When running as root, previous versions of dp-golang would preserve file ownership when extracting the tarball, even if owner was set to something else. This meant that files, such as the go binary, ended up being writable by a non-root user.

This version of dp-golang enables tar’s --no-same-owner and --no-same-permissions flags, which cause files to be extracted as the user running Puppet, or as the user/group specified in the Puppet code.

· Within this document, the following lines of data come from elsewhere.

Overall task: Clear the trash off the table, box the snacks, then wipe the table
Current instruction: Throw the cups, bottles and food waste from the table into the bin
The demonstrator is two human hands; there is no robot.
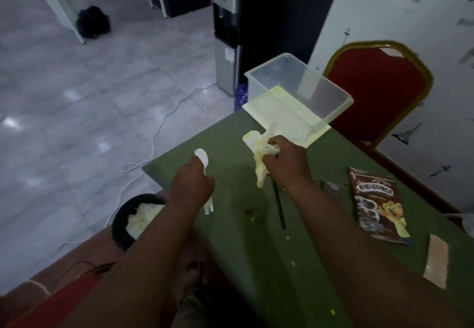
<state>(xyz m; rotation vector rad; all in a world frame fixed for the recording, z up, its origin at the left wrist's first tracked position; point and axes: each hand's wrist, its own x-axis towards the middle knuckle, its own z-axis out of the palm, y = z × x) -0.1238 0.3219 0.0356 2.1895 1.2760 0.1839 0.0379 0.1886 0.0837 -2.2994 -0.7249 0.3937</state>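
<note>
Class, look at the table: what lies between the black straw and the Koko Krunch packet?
In the head view, a small dark torn wrapper lies between the straw and the packet; otherwise green table.

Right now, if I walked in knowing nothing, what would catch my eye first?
Two hands raised over a green table: the right hand clutches crumpled yellow-stained tissue, and the left hand grips white plastic cutlery. At the table's far corner sits a clear plastic box, empty as far as I can see. A brown Koko Krunch packet lies at the right, and a black bin with white paper waits below the left edge.
</note>
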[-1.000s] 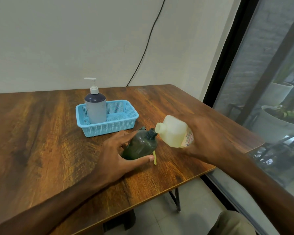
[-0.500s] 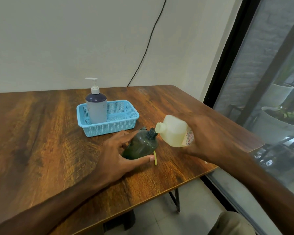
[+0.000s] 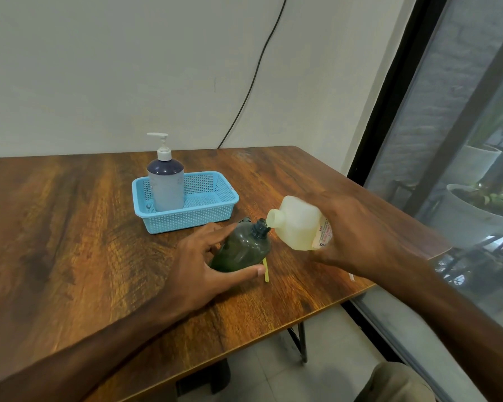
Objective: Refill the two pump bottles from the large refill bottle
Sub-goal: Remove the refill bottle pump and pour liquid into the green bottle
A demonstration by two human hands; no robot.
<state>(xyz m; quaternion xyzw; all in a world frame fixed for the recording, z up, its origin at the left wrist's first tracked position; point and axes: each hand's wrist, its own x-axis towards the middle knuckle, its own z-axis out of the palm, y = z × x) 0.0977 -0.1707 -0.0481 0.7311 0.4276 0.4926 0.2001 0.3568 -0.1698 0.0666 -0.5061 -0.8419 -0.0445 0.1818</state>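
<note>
The head view looks down on a dark wooden counter (image 3: 70,242) set against a pale wall. Near its right side, the left hand (image 3: 204,265) grips a dark green bottle (image 3: 241,250) that leans toward the right. The thumb runs along the bottle's near side and the other fingers (image 3: 215,232) spread over its far side, so the bottle is held between them. Its threaded neck is uncapped and points up and to the right. The right hand (image 3: 357,236) is wrapped round the base end of the large refill bottle (image 3: 296,224), a pale translucent jug with a printed label. The jug is tipped almost on its side above the counter, its open mouth just at the green bottle's neck. Whether liquid is running cannot be told. A thin yellow strip (image 3: 266,271) lies on the counter just beside the left thumb, partly hidden behind the green bottle. Farther back sits a light blue basket (image 3: 186,220). In its left end a grey pump bottle (image 3: 166,187) with a dark shoulder and a white pump head stands upright. A black cable (image 3: 253,74) runs down the wall behind the counter. On the right, a dark-framed window shows a white plant pot (image 3: 474,224) outside.
</note>
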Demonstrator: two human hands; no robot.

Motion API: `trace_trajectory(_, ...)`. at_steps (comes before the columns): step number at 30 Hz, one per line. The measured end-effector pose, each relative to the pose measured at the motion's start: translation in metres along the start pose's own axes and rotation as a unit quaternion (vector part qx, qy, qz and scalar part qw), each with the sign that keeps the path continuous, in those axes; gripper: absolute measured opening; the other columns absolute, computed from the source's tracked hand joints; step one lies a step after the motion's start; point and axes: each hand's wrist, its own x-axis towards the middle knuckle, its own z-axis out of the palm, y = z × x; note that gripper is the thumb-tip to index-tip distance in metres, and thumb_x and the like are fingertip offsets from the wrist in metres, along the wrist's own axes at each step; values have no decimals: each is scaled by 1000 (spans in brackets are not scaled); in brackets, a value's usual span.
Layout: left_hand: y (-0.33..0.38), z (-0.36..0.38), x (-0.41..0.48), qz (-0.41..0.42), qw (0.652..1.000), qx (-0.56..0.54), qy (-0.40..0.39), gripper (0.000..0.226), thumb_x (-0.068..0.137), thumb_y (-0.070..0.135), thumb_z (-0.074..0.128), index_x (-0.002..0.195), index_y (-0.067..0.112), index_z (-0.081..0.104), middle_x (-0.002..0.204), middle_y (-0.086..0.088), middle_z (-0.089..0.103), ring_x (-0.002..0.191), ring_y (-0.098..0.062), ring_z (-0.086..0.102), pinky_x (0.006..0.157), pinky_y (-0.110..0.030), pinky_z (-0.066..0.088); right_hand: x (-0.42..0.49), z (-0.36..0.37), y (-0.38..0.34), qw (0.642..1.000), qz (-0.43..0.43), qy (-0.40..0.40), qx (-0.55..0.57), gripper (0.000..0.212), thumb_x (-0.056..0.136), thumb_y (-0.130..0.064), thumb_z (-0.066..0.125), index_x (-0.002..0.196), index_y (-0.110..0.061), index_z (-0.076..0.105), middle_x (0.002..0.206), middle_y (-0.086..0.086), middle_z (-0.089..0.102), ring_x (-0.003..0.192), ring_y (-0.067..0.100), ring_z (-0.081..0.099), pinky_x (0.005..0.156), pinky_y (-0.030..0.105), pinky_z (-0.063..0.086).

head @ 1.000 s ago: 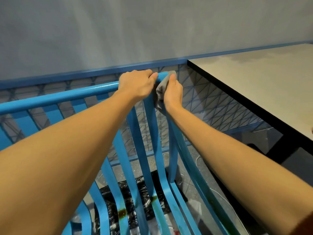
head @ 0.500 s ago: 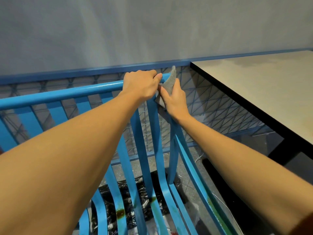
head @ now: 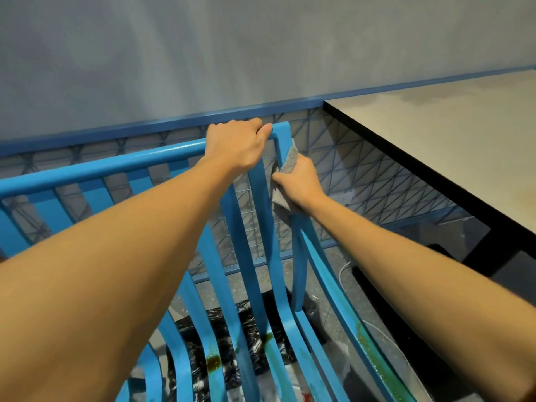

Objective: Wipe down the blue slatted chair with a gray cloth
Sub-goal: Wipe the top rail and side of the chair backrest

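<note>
A glossy blue slatted metal chair (head: 116, 166) fills the lower view, its smooth painted top rail running across and its flat, ribbon-like slats curving down from the backrest into the seat; the left hand (head: 236, 146) sits on that rail close to the rounded right corner, its fingers (head: 261, 129) curled over the bar and clenched round it; the right hand (head: 301, 184) is just below and to the right, on the chair's right upright post, its fingers grasping a soft, nubby gray cloth (head: 291, 159) that is bunched and folded round the post, one edge poking up above the knuckles and another hanging out beneath the palm; both bare forearms reach in from the bottom corners; brown, rust-like stains (head: 214, 362) mark a seat slat, and greenish-brown streaks run along the right side rail; under the seat lies a crinkled, shiny black plastic sheet (head: 197, 329) on the speckled floor; a thin white cable (head: 343, 268) curls beside the chair; to the right stands a matte beige tabletop (head: 449, 134) with a black edge; behind is a smooth gray wall (head: 261, 53) with a blue strip (head: 174, 124) above a panel of blue triangular lines (head: 362, 169).
</note>
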Motion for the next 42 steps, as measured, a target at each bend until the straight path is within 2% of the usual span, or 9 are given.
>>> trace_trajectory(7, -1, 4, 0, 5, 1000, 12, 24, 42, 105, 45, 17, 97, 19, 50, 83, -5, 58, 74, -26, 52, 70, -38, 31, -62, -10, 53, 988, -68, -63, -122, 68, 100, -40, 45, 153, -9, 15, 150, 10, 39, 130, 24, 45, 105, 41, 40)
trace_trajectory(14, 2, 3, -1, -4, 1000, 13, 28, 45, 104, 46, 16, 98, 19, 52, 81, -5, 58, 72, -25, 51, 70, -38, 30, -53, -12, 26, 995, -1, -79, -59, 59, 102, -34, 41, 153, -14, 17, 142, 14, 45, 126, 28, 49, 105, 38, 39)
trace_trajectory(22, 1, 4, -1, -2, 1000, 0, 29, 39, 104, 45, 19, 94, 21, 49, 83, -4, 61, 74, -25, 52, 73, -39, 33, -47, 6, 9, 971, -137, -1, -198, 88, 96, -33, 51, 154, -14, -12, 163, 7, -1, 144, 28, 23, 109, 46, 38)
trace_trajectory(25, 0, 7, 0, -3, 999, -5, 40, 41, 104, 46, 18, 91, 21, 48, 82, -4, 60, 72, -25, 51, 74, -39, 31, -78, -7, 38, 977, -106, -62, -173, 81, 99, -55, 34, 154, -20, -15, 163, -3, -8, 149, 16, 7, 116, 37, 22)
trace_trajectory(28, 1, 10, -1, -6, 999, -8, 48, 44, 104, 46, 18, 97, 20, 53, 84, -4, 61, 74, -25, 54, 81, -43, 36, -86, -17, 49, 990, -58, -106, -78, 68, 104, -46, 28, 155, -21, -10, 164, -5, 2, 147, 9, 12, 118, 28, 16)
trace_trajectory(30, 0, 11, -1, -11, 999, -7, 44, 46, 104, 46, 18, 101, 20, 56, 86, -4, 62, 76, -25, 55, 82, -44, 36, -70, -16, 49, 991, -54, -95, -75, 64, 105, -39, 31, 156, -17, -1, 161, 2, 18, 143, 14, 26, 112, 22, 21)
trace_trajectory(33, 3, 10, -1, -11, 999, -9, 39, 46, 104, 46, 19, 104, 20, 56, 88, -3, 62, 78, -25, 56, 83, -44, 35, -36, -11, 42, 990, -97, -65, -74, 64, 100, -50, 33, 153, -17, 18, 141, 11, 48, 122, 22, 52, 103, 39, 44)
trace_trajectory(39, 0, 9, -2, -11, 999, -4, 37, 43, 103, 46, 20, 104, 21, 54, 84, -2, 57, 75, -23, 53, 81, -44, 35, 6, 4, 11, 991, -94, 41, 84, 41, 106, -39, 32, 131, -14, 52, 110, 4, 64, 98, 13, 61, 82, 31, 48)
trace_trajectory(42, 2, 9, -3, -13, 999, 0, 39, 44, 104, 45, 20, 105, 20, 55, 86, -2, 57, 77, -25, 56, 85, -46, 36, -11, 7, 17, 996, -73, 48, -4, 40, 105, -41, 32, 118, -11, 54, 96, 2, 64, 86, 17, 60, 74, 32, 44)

GitHub security advisory: GHSA-8h8m-h98f-vv84

Affected Go tarballs

• Go for macOS version 1.4.3 through 1.21rc3, inclusive.
• go1.4-bootstrap-20170518.tar.gz
• go1.4-bootstrap-20170531.tar.gz

Changes

As part of the security fix mentioned above, it became necessary to be more agressive about ensuring that the owner and group of files in the installation are correct. dp-golang now deletes and recreates any Go installation it finds that has a file or directory with the wrong owner or group.

Release 1.2.6

• Synced with PDK.

Release 1.2.5

• Updated automatic PR checks to run acceptance tests with both Puppet 7 and Puppet 8 (Puppet 6 is still supported by this module, but unfortunately the acceptance test framework does not support it).
• Updated metadata to support puppet/archive 7.0.0.
• Synced with PDK.

Release 1.2.4

• Added a section about development status (stable; no features planned) to README.md.
• Synced with PDK.

Release 1.2.3

No functional changes. This release is solely to keep the released module from getting too far out of sync with git after multiple pdk updates.

Release 1.2.2

Bug fixes

• Fix in-page anchor link in README.md.

Release 1.2.1

Improvements

• Added more links to REFERENCE.md from README.md to make it easier to find reference documentation.

Bug fixes

• Anchor links seem to be broken on the Forge, so we now update links to REFERENCE.md and other markdown files to point to GitHub when making a release.
• The Hiera example in README.md referenced the deprecated golang::version instead of golang::ensure.

Release 1.2.0

Features

• Added option of ensure => latest to automatically keep Go installations at the latest stable version.
• Added golang::installation to allow multiple installs of standard Go packages from https://go.dev/dl on the same system. Installations can be owned by any user.
• Added golang::from_tarball to explicitly install from a binary tarball.
• Added golang::linked_binaries link binaries from a Go installation into a bin directory.

Improvements

• Use Stdlib::HTTPUrl data type for URL parameters.

Bug fixes

• Updated minimum Puppet version to match puppet/archive. Archive version 4.0.0 requires Puppet 5.5.8 or higher, so this module must as well.

Deprecations

• The $version parameter on golang is now deprecated. Pass the version to $ensure instead.
• The $source parameter on golang is now deprecated. Use golang::from_tarball instead.

Release 1.1.0

Features

• Added ensure parameter to allow uninstalling Go.

Bug fixes

• Used pre-release version of Puppet Strings to (mostly) fix parameter default values in REFERENCE.md.

Release 1.0.7

Features

• Latest Go version (1.19.1) installed by default.

Release 1.0.6

Bug fixes

• Updated change log.

Release 1.0.5 (withdrawn)

Features

• Latest Go version (1.18.3) installed by default.

Bug fixes

• Updated to use the current Go domain (golang.org → go.dev).
• Metadata updated to support the most recent version of puppet/archive.

Release 1.0.4

Features

• Latest Go version (1.16.7) installed by default.

Bug fixes

• The godoc binary no longer ships in the Go package, so this no longer links it into /usr/local/bin by default. Note: this does not remove the link if it already exists.
• Metadata updated to support the most recent version of puppet/archive.

Release 1.0.3

Features

• #2: support convenient installation on Raspberry Pi 2B and 3B.

Bug fixes

• #2: default to the correct 64-bit ARM binary on 64 bit ARM, e.g. on the Raspberry Pi 4.

Release 1.0.2

Features

• Latest Go version (1.13.6) installed by default.
• #2: support convenient installation on Raspberry Pi 4.